Exercise requirements –
Write out again, word for word, the lines below from the line that holds "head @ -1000" through the line that holds "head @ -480", omitting pictures.

Provided material –
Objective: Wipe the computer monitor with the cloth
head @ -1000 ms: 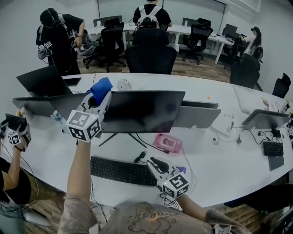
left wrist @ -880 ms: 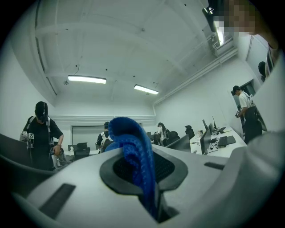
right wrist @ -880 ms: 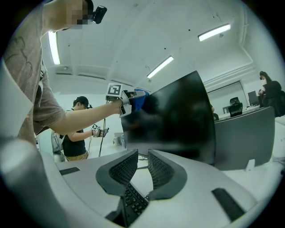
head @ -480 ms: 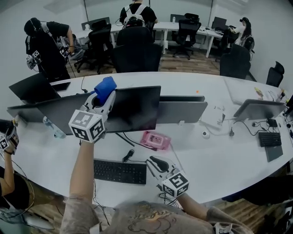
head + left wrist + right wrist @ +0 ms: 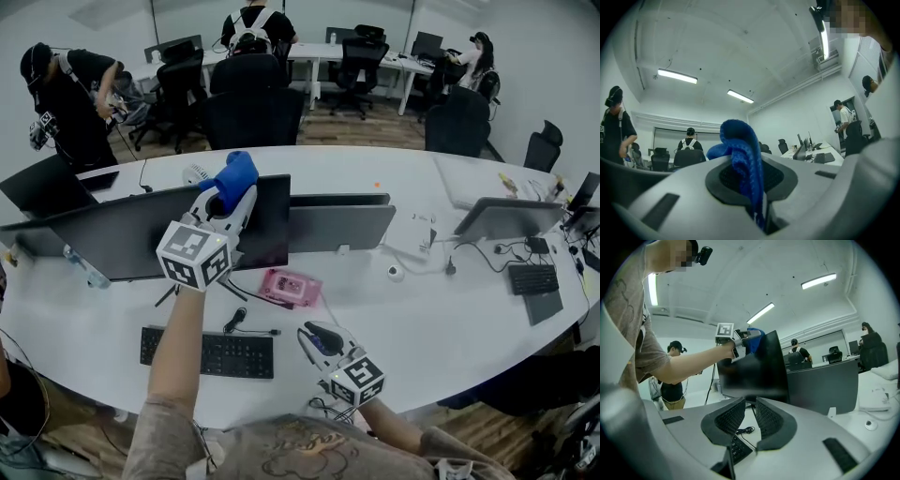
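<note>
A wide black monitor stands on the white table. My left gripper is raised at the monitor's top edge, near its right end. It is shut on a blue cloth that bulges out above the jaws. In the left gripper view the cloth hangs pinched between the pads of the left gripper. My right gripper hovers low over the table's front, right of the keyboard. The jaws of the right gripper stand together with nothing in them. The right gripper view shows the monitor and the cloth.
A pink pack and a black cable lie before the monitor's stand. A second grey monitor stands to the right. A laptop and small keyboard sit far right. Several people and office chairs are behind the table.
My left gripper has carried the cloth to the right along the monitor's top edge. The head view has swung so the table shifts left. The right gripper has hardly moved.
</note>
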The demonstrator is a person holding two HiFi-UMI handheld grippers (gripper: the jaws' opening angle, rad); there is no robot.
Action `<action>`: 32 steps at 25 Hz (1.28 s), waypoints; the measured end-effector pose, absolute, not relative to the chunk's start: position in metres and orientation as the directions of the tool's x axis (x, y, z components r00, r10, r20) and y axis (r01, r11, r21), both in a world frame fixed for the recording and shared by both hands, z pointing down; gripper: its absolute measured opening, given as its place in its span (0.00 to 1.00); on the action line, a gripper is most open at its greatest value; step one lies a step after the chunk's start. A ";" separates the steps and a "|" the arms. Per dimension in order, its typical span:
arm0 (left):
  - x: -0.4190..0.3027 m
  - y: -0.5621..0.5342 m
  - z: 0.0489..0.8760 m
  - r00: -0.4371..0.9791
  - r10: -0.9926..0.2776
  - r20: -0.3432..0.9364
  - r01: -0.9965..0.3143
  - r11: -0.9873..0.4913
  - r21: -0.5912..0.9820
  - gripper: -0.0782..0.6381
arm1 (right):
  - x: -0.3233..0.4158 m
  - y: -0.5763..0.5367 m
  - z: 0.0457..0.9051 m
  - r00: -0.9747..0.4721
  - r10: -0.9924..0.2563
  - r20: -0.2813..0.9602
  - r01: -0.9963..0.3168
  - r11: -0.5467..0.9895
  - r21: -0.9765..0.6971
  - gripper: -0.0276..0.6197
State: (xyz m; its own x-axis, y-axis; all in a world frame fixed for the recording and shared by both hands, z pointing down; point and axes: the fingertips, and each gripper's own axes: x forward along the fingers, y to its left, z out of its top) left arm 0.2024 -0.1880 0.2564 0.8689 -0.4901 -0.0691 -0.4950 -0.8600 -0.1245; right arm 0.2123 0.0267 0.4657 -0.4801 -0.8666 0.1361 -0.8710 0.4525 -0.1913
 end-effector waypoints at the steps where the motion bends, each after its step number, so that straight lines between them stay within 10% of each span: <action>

The completed task –
head @ -1000 ms: 
left wrist @ -880 ms: 
right wrist @ -880 ms: 
head @ -480 ms: 

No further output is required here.